Propane Dehydrogenation over In₂O₃–Ga₂O₃–Al₂O₃ Mixed Oxides

Abstract

Abstract A series of ternary mixed metal oxides containing Group III A elements (In, Ga, Al) is prepared by means of an alcoholic co‐precipitation method. Specifically, oxide catalysts with a molar composition of In/Ga/Al=5:15:80, 10:10:80, and 15:5:80 are reported. The chemical composition, redox properties, and catalyst structures are fully characterized, with the results suggesting that the indium, gallium, and aluminum moieties are well‐dispersed in the catalysts. The catalysts are evaluated for propane dehydrogenation (PDH) at 570 and 600 °C under 1 atm total pressure.

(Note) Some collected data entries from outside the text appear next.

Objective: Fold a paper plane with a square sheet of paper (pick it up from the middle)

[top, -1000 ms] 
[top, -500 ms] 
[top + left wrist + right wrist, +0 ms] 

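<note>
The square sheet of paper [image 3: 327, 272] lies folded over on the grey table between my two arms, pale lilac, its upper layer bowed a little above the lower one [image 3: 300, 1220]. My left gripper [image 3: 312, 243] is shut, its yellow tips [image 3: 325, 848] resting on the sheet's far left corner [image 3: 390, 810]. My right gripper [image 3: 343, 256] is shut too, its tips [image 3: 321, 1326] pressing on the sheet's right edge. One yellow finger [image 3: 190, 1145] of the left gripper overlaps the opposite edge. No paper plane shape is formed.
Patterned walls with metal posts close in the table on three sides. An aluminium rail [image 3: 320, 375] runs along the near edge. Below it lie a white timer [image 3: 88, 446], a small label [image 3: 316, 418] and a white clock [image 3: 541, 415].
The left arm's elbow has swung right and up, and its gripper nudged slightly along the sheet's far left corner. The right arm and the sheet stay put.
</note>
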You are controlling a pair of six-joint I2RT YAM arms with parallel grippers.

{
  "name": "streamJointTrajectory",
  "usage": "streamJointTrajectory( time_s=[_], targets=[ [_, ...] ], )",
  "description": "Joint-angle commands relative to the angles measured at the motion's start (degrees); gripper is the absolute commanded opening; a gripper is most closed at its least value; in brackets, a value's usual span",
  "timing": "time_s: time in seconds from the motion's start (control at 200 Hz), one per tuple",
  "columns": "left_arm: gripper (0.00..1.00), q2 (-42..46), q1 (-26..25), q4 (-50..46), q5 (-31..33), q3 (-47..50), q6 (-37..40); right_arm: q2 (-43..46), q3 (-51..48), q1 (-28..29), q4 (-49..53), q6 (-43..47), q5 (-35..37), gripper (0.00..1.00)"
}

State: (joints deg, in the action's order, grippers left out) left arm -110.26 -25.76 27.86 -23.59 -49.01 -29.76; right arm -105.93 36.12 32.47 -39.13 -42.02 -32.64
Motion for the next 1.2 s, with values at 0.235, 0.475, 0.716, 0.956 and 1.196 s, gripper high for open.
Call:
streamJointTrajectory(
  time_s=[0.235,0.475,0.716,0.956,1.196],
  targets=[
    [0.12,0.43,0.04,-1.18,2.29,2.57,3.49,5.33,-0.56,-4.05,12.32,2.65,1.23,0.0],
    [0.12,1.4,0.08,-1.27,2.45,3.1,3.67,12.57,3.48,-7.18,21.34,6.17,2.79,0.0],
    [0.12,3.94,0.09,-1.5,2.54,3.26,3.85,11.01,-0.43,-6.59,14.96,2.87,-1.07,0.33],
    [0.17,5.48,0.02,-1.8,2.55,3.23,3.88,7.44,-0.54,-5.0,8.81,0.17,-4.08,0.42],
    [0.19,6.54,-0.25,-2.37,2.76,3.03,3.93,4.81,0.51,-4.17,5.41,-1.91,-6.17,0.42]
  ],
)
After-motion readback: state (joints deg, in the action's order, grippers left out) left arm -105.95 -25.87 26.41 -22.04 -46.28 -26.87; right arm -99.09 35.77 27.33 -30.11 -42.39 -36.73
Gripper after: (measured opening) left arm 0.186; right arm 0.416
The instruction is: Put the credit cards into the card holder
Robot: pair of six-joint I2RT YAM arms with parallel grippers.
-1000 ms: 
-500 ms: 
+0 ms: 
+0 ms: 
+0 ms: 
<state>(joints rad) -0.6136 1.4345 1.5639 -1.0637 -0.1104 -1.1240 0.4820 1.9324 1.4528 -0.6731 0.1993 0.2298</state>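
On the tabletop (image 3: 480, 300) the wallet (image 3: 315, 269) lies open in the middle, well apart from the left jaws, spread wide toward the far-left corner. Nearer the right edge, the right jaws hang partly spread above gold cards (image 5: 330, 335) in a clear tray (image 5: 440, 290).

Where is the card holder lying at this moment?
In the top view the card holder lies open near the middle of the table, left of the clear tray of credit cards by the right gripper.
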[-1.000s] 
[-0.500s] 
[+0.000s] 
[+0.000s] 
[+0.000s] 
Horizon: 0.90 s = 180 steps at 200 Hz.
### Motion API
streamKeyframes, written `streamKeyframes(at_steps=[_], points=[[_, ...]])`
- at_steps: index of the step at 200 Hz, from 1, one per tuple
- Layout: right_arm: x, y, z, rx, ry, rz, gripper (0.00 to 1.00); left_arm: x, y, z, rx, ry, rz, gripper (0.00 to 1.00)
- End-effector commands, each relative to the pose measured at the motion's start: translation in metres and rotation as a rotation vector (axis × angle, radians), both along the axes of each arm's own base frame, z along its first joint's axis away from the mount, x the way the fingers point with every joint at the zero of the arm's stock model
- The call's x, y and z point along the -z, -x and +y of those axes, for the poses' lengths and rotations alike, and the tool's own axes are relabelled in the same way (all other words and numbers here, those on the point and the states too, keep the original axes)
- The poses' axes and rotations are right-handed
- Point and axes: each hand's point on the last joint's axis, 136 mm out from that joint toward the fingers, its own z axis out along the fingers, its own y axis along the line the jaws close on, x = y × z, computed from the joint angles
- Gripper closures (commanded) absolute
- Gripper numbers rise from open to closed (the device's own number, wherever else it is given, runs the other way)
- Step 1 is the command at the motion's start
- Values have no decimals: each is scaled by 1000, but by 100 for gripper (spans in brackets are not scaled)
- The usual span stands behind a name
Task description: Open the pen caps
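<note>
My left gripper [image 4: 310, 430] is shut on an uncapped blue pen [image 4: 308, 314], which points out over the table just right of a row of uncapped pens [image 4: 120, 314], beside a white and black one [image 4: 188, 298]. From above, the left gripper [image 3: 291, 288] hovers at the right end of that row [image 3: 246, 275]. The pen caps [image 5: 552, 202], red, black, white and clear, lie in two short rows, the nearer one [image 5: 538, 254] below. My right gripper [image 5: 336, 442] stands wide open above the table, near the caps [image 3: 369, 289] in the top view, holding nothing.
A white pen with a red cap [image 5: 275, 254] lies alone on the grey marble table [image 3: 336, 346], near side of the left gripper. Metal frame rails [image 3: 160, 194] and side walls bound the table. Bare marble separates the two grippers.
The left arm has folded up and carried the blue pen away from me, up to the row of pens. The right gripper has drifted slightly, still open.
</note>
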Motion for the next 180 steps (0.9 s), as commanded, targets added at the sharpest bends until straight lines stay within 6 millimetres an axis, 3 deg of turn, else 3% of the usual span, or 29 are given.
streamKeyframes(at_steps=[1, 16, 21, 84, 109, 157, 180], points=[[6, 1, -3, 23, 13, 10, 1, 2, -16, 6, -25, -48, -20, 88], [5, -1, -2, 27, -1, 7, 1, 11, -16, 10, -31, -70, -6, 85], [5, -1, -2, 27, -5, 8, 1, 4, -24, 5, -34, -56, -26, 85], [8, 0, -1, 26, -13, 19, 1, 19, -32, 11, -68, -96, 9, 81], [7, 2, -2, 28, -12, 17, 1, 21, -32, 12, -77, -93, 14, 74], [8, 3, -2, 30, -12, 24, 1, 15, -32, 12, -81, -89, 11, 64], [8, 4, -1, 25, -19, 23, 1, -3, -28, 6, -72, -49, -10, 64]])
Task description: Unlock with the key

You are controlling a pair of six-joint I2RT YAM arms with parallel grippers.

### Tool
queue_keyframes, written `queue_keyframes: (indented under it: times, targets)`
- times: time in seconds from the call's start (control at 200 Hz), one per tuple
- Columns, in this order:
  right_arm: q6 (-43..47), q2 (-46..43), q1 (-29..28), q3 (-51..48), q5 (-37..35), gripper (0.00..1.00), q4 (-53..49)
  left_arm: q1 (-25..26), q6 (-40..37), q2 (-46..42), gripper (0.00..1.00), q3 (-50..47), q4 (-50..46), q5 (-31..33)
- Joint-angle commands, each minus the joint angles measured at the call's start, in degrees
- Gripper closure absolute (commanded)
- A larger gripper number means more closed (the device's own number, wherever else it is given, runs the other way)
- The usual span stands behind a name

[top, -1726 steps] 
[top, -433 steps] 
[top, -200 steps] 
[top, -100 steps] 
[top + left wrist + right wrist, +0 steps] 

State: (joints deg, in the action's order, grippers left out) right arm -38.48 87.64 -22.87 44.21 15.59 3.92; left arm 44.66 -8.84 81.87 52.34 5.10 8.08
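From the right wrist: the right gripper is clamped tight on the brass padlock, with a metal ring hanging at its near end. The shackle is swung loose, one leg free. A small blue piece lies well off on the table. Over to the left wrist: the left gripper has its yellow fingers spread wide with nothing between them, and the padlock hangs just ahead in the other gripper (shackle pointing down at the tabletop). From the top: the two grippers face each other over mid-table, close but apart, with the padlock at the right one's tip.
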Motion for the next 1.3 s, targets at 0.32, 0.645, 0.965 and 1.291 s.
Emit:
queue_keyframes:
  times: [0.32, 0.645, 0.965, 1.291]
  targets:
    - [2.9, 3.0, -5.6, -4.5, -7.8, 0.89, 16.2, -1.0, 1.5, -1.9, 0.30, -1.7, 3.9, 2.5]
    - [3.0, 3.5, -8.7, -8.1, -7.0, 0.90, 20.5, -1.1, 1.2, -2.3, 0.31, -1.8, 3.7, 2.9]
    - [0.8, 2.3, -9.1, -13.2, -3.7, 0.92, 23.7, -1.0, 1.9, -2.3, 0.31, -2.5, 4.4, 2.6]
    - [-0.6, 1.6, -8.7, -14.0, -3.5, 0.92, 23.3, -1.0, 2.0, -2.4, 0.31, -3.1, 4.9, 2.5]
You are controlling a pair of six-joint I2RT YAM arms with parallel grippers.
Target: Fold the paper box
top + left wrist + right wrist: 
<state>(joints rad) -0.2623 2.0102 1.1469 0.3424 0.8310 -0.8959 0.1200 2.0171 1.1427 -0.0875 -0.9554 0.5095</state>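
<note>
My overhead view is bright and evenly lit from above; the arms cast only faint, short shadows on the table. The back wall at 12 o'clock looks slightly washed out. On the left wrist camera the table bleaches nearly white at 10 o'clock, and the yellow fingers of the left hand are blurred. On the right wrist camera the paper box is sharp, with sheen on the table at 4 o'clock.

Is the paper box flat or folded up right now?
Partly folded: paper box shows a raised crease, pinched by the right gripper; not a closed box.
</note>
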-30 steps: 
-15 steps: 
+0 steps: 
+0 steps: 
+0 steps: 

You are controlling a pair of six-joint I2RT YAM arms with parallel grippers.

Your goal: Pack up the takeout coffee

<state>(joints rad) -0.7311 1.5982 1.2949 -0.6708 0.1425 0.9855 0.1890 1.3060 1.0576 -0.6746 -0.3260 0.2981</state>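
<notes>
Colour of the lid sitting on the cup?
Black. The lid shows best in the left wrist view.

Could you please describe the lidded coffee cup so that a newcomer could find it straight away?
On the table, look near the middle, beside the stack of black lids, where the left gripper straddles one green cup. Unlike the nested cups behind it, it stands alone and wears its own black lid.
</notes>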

The most effective catalyst with a composition of In/Ga/Al=5:15:80 provides 17 % conversion and approximately 86 % C 3 H 6 selectivity with an initial activity of 4.6 mmol h −1 g cat −1 and 24.1 μmol h −1 m −2 . The intrinsic activity on an active metal (i.e. indium and gallium) basis is approximately 3 times that of the In 2 O 3 –Ga 2 O 3 family and approximately 3–9 times that of the In 2 O 3 –Al 2 O 3 family. The catalyst deactivates with time on stream, and regeneration tests show that removal of surface coke and recovery of an In 2 O 3 state helps to regain the initial activity, whereas reducing In 2 O 3 domains into In 0 does not allow for recovery of the performance. Raman analysis of the carbonaceous species deposited on the catalyst indicates catalysts with higher gallium content give more graphitic carbon, which correlates with higher C 3 H 6 selectivity, whereas catalysts with more disordered coke are associated with lower selectivity. However, higher gallium content causes more coke formation, which leads to faster deactivation. This initial study of this family of mixed oxides suggests that an ideal In/Ga ratio may exist whereby catalyst properties may be optimized.